Load pre-trained model via Gensim

First, load the Word2Vec embedding model. The Word2Vec model takes 3-10 minutes to load.

We’ll be using the Gensim library. The Gensim library comes with several word embedding models including Word2Vec, GloVe, and fastText. We’ll start by exploring one of the pre-trained Word2Vec models. We’ll discuss the other options later in this lesson.

If you can’t get the below word2vec model to load quickly enough, you can use the GloVe model, instead. The GloVe model produces word embeddings that are often very similar to Word2Vec. GloVe can be loaded with:wv = api.load('glove-wiki-gigaword-50')

# RUN BEFORE INTRO LECTURE :)

# api to load word2vec models
import gensim.downloader as api

# takes 3-10 minutes to load
wv = api.load('word2vec-google-news-300') # takes 3-10 minutes to load 

Document/Corpus Embeddings Recap

So far, we’ve seen how word counts (bag of words), TF-IDF, and LSA can help us embed a document or set of documents into useful vector spaces that allow us to gain insights from text data. Let’s review the embeddings covered thus far…

To get a high-level overview of the embedding methods covered thus far, study the table below:

Technique Input Embedding Structure Output Vector Dimensions Meaning Stored Order Dependency
Word Counts Raw text corpus Sparse vectors [1, Vocabulary Size]
(per document)
Word presence in documents No
(bag of words)
TF-IDF Word Counts Sparse vectors [1, Vocabulary Size]
(per document)
Importance of terms in documents No
(bag of words)
Latent Semantic Analysis (LSA) TF-IDF or similar Dense vectors [1, Number of Topics]
(per document)
Semantic topics present in documents No
(bag of words)

Bag of Words limitations

In all of these emebdding methods, notice how the order of words in sentences does not matter. We are simply tossing all words in a corpus into a bag (“bag of words”) and attempting to glean insights from this bag of words. While such an approach can be effective for revealing broad topics/concepts from text, additional features of language may be revealed by zooming in on the context in which words appear throughout a text.

For instance, maybe our bag of words contains the following: “cook”, “I”, “family”, “my”, “to”, “dinner”, “love”, and “for”. Depending on how these words are arranged, the meaning conveyed will change drastically!

Distributional hypothesis: extracting more meaningful representations of text

To clarify whether our text is about a nice wholesome family or a cannibal on the loose, we need to include context in our embeddings. As the famous linguist JR Firth once said, “You shall know a word by the company it keeps.” Firth is referring to the distributional hypothesis, which states that words that repeatedly occur in similar contexts probably have similar meanings. While the LSA methodology is inspired by the distributional hypothesis, LSA ignores the context of words as they appear in sentences and only pays attention to global word co-occurence patterns across large chunks of texts. If we want to truly know a word based on the company it keeps, we’ll need to take into account how some words are more likely to appear before/after other words in a sentence. We’ll explore how one of the most famous embedding models, Word2Vec, does this in this episode.

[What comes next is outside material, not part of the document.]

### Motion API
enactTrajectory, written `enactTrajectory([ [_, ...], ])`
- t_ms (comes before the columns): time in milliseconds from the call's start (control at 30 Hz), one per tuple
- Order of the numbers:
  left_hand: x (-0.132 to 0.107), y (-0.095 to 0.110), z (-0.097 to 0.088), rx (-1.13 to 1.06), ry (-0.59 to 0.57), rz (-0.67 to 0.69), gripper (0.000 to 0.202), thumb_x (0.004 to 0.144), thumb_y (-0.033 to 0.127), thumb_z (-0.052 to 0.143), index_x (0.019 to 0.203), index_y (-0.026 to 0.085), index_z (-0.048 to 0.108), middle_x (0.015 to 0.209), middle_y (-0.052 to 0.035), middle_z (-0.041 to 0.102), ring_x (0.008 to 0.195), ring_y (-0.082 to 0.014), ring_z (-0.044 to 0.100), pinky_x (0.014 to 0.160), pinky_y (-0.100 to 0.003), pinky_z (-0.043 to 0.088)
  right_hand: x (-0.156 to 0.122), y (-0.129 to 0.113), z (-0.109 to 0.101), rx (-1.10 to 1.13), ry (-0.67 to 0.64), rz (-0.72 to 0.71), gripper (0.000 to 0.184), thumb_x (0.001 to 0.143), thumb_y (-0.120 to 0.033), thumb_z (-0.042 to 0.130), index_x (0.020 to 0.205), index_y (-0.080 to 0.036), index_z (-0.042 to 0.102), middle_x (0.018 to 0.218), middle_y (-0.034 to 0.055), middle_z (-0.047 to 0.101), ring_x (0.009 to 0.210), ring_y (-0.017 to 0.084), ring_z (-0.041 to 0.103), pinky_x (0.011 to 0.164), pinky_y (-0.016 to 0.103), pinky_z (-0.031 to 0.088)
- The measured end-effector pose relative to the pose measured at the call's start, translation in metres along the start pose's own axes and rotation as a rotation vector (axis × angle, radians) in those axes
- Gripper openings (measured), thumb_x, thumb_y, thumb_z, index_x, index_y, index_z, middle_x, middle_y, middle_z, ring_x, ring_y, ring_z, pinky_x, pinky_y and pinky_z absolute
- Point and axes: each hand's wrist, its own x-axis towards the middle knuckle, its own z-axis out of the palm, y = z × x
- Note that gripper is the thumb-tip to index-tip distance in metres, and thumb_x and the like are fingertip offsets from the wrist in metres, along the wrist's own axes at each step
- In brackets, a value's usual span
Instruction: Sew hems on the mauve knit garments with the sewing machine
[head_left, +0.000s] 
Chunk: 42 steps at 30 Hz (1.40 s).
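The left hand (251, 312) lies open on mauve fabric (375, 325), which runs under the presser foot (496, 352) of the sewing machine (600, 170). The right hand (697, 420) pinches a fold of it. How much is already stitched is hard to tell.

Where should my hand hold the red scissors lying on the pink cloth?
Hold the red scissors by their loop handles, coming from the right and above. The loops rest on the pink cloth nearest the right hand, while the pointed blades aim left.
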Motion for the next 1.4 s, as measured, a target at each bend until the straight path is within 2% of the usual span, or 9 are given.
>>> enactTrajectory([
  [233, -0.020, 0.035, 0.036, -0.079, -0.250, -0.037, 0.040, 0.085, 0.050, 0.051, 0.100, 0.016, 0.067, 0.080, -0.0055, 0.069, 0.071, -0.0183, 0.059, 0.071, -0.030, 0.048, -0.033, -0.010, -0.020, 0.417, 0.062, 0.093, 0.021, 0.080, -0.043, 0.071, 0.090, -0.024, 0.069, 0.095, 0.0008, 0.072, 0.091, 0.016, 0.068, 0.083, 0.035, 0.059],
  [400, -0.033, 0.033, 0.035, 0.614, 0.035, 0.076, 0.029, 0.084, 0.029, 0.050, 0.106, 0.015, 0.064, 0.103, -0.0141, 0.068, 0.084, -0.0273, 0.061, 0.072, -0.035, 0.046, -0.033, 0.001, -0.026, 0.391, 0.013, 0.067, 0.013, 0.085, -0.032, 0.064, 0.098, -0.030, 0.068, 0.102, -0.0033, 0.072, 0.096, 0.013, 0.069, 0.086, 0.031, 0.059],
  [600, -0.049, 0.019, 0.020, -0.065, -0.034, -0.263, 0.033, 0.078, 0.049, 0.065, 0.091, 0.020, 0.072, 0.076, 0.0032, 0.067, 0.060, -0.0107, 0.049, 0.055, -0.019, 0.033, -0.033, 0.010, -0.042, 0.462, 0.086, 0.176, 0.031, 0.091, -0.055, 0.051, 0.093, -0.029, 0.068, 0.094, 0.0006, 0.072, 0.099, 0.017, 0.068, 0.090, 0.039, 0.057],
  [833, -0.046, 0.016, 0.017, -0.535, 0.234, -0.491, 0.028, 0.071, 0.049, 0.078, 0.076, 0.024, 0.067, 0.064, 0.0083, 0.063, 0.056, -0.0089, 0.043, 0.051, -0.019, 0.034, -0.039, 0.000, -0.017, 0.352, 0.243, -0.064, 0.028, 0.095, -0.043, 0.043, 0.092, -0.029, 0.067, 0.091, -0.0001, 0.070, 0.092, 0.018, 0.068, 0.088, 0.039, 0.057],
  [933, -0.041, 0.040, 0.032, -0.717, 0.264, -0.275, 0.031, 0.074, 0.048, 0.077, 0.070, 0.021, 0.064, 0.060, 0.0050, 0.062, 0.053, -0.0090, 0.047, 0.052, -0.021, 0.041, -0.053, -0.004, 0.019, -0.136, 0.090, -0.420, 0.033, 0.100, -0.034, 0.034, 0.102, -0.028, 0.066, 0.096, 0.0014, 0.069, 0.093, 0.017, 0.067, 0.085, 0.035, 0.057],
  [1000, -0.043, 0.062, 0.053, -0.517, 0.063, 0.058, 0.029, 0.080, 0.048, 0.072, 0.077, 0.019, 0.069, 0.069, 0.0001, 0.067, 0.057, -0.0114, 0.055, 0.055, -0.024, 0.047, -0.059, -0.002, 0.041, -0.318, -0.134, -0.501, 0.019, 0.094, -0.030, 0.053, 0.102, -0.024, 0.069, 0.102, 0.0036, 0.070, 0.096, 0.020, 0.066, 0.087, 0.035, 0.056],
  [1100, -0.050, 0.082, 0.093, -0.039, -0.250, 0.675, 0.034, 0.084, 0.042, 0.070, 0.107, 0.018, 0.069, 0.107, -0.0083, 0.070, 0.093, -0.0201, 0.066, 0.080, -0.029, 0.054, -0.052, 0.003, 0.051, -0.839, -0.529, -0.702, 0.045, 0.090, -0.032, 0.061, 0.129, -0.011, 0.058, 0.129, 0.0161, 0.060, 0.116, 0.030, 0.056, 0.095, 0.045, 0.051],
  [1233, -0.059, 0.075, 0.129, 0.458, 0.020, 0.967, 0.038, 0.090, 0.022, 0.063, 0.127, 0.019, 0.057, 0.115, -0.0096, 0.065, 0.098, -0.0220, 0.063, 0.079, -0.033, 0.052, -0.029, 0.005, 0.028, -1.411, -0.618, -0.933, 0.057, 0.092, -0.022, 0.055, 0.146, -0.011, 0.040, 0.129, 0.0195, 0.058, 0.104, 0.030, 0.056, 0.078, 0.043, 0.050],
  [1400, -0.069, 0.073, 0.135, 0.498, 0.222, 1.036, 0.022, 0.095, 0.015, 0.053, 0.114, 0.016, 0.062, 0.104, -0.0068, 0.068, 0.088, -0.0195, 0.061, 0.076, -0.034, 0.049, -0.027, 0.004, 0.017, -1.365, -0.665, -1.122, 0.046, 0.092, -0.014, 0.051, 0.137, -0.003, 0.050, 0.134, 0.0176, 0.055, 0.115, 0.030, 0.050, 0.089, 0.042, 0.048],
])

Word embeddings with Word2Vec

Word2vec is a famous word embedding method that was created and published in the ancient year of 2013 by a team of researchers led by Tomas Mikolov at Google over two papers, [1, 2]. Unlike with TF-IDF and LSA, which are typically used to produce document and corpus embeddings, Word2Vec focuses on producing a single embedding for every word encountered in a corpus. These embeddings, which are represented as high-dimesional vectors, tend to look very similar for words that are used in similar contexts. Adding this method to our overview table, we get:

Technique Input Embedding Structure Output Vector Dimensions Meaning Stored Order Dependency
Word Counts Raw text corpus Sparse vectors [1, Vocabulary Size]
(per document)
Word presence in documents No
(bag of words)
TF-IDF Word Counts Sparse vectors [1, Vocabulary Size]
(per document)
Importance of terms in documents No
(bag of words)
Latent Semantic Analysis (LSA) TF-IDF or similar Dense vectors [1, Number of Topics]
(per document)
Semantic topics present in documents No
(bag of words)
Word2Vec Raw text corpus Dense vectors [1, Embedding Dimension]
(per word)
Semantic meaning of words Yes
(word order)

The next supplemental episode unpacks the technology behind Word2Vec — neural networks. In the interest of time, we will only cover the key concepts and intuition. Please consider studying the next episode if you are interested in learning more about the fascinating world of neural networks and how they actually work. For now, it is sufficient to be aware of few key insights.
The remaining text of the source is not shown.